▶ **What to do**:
The entries below must be copied exactly as they are.

▶ **Excerpted data**:
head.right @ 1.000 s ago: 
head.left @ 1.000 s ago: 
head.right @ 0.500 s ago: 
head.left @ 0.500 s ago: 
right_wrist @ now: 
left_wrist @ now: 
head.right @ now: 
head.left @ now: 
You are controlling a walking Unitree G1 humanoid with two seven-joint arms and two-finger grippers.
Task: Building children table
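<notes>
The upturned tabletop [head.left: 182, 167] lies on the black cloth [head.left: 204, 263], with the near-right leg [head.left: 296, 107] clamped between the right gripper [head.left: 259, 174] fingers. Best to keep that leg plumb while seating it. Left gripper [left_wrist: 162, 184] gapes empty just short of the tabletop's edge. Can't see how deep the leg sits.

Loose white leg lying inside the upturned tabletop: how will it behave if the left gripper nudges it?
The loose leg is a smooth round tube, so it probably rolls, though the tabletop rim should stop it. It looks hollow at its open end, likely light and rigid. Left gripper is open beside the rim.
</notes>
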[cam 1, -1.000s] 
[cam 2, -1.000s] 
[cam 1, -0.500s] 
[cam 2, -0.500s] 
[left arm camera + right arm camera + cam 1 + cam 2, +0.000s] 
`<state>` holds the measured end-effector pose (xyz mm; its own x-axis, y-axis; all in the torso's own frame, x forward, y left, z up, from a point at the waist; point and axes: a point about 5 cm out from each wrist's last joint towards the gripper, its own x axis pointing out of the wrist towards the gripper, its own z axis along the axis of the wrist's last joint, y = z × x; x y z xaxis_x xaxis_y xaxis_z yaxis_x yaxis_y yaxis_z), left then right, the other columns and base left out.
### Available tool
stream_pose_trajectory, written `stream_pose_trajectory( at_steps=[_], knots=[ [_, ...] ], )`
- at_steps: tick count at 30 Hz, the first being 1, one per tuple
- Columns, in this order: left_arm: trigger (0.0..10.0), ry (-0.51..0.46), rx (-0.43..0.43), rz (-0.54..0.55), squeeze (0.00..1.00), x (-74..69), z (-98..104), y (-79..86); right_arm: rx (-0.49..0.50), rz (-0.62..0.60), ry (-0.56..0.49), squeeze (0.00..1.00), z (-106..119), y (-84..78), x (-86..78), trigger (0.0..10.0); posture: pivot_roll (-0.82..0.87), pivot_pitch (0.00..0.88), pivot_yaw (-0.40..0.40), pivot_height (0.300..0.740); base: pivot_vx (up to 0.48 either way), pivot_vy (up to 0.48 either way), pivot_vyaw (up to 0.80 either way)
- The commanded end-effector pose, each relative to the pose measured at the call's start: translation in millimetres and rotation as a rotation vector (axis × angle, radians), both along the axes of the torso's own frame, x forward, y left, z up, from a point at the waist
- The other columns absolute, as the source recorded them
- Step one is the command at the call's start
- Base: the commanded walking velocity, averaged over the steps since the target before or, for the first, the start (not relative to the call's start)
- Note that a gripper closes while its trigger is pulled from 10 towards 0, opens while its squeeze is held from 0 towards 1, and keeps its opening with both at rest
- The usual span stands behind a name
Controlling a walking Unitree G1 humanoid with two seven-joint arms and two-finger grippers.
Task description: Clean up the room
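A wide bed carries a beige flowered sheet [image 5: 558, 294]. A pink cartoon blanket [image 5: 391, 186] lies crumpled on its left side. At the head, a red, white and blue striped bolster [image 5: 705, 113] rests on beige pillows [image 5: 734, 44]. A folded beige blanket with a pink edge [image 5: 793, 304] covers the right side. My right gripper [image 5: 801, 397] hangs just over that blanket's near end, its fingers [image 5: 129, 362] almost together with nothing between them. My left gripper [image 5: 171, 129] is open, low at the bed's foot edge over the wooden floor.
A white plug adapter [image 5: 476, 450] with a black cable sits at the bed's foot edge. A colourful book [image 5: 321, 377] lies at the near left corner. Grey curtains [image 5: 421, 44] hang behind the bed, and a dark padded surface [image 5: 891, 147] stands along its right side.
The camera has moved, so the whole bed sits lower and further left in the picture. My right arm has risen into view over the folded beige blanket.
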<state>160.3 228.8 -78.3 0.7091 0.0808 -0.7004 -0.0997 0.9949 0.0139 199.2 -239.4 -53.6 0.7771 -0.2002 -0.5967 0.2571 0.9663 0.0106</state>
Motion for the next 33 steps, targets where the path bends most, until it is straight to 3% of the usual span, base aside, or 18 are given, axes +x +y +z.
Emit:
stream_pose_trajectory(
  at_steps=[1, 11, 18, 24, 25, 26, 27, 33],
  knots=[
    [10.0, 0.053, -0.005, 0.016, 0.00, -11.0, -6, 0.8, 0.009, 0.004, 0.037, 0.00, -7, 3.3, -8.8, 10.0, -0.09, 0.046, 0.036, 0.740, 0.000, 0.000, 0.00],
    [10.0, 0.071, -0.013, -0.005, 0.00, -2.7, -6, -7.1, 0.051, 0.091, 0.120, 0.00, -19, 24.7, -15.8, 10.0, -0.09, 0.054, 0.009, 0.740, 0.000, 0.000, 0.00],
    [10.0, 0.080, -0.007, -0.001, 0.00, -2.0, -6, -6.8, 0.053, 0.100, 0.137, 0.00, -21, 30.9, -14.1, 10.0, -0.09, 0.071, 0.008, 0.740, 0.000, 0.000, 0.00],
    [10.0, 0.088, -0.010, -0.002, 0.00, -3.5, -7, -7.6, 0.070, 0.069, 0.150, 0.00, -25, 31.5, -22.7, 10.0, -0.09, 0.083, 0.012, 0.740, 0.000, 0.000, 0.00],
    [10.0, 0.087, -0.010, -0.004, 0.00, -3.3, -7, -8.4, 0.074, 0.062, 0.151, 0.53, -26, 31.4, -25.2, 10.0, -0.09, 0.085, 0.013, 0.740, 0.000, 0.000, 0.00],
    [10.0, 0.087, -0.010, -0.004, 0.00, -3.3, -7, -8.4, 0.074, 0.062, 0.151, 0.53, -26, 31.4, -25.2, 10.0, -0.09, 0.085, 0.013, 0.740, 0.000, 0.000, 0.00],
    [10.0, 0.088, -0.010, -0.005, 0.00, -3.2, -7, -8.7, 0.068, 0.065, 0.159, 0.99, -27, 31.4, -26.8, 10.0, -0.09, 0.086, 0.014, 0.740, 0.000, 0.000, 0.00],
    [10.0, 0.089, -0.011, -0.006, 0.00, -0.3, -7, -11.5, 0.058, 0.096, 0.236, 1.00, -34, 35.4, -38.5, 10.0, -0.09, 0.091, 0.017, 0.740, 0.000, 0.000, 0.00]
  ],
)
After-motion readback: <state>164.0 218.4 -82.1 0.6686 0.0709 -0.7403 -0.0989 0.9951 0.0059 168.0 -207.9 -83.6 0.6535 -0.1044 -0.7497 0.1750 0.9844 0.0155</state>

▶ **Response below**:
head.right @ 1.000 s ago: 
head.left @ 1.000 s ago: 
head.right @ 0.500 s ago: 
head.left @ 0.500 s ago: 
right_wrist @ now: 
left_wrist @ now: 
head.right @ now: 
head.left @ now: 
You are controlling a walking Unitree G1 humanoid with two seven-joint arms and two-finger grippers.
Task: Building children table
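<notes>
The upturned tabletop [head.left: 182, 167] lies on the black cloth [head.left: 204, 263], with the near-right leg [head.left: 296, 107] clamped between the right gripper [head.left: 259, 174] fingers. Best to keep that leg plumb while seating it. Left gripper [left_wrist: 162, 184] gapes empty just short of the tabletop's edge. Can't see how deep the leg sits.

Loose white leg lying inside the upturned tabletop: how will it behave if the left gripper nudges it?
The loose leg is a smooth round tube, so it probably rolls, though the tabletop rim should stop it. It looks hollow at its open end, likely light and rigid. Left gripper is open beside the rim.
</notes>
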[cam 1, -1.000s] 
[cam 2, -1.000s] 
[cam 1, -0.500s] 
[cam 2, -0.500s] 
[left arm camera + right arm camera + cam 1 + cam 2, +0.000s] 
`<state>` holds the measured end-effector pose (xyz mm; its own x-axis, y-axis; all in the torso's own frame, x forward, y left, z up, from a point at the waist; point and axes: a point about 5 cm out from each wrist's last joint towards the gripper, its own x axis pointing out of the wrist towards the gripper, its own z axis along the axis of the wrist's last joint, y = z × x; x y z xaxis_x xaxis_y xaxis_z yaxis_x yaxis_y yaxis_z), left then right, the other columns and base left out.
### Available tool
stream_pose_trajectory, written `stream_pose_trajectory( at_steps=[_], knots=[ [_, ...] ], )`
- at_steps: tick count at 30 Hz, the first being 1, one per tuple
- Columns, in this order: left_arm: trigger (0.0..10.0), ry (-0.51..0.46), rx (-0.43..0.43), rz (-0.54..0.55), squeeze (0.00..1.00), x (-74..69), z (-98..104), y (-79..86); right_arm: rx (-0.49..0.50), rz (-0.62..0.60), ry (-0.56..0.49), squeeze (0.00..1.00), z (-106..119), y (-84..78), x (-86..78), trigger (0.0..10.0); posture: pivot_roll (-0.82..0.87), pivot_pitch (0.00..0.88), pivot_yaw (-0.40..0.40), pivot_height (0.300..0.740); base: pivot_vx (up to 0.48 either way), pivot_vy (up to 0.48 either way), pivot_vyaw (up to 0.80 either way)
- The commanded end-effector pose, each relative to the pose measured at the call's start: translation in millimetres and rotation as a rotation vector (axis × angle, radians), both along the axes of the torso's own frame, x forward, y left, z up, from a point at the waist
- The other columns absolute, as the source recorded them
- Step one is the command at the call's start
- Base: the commanded walking velocity, averaged over the steps since the target before or, for the first, the start (not relative to the call's start)
- Note that a gripper closes while its trigger is pulled from 10 towards 0, opens while its squeeze is held from 0 towards 1, and keeps its opening with both at rest
- The usual span stands behind a name
Controlling a walking Unitree G1 humanoid with two seven-joint arms and two-finger grippers.
Task description: Clean up the room
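A wide bed carries a beige flowered sheet [image 5: 558, 294]. A pink cartoon blanket [image 5: 391, 186] lies crumpled on its left side. At the head, a red, white and blue striped bolster [image 5: 705, 113] rests on beige pillows [image 5: 734, 44]. A folded beige blanket with a pink edge [image 5: 793, 304] covers the right side. My right gripper [image 5: 801, 397] hangs just over that blanket's near end, its fingers [image 5: 129, 362] almost together with nothing between them. My left gripper [image 5: 171, 129] is open, low at the bed's foot edge over the wooden floor.
A white plug adapter [image 5: 476, 450] with a black cable sits at the bed's foot edge. A colourful book [image 5: 321, 377] lies at the near left corner. Grey curtains [image 5: 421, 44] hang behind the bed, and a dark padded surface [image 5: 891, 147] stands along its right side.
The camera has moved, so the whole bed sits lower and further left in the picture. My right arm has risen into view over the folded beige blanket.
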<state>160.3 228.8 -78.3 0.7091 0.0808 -0.7004 -0.0997 0.9949 0.0139 199.2 -239.4 -53.6 0.7771 -0.2002 -0.5967 0.2571 0.9663 0.0106</state>
Motion for the next 33 steps, targets where the path bends most, until it is straight to 3% of the usual span, base aside, or 18 are given, axes +x +y +z.
Emit:
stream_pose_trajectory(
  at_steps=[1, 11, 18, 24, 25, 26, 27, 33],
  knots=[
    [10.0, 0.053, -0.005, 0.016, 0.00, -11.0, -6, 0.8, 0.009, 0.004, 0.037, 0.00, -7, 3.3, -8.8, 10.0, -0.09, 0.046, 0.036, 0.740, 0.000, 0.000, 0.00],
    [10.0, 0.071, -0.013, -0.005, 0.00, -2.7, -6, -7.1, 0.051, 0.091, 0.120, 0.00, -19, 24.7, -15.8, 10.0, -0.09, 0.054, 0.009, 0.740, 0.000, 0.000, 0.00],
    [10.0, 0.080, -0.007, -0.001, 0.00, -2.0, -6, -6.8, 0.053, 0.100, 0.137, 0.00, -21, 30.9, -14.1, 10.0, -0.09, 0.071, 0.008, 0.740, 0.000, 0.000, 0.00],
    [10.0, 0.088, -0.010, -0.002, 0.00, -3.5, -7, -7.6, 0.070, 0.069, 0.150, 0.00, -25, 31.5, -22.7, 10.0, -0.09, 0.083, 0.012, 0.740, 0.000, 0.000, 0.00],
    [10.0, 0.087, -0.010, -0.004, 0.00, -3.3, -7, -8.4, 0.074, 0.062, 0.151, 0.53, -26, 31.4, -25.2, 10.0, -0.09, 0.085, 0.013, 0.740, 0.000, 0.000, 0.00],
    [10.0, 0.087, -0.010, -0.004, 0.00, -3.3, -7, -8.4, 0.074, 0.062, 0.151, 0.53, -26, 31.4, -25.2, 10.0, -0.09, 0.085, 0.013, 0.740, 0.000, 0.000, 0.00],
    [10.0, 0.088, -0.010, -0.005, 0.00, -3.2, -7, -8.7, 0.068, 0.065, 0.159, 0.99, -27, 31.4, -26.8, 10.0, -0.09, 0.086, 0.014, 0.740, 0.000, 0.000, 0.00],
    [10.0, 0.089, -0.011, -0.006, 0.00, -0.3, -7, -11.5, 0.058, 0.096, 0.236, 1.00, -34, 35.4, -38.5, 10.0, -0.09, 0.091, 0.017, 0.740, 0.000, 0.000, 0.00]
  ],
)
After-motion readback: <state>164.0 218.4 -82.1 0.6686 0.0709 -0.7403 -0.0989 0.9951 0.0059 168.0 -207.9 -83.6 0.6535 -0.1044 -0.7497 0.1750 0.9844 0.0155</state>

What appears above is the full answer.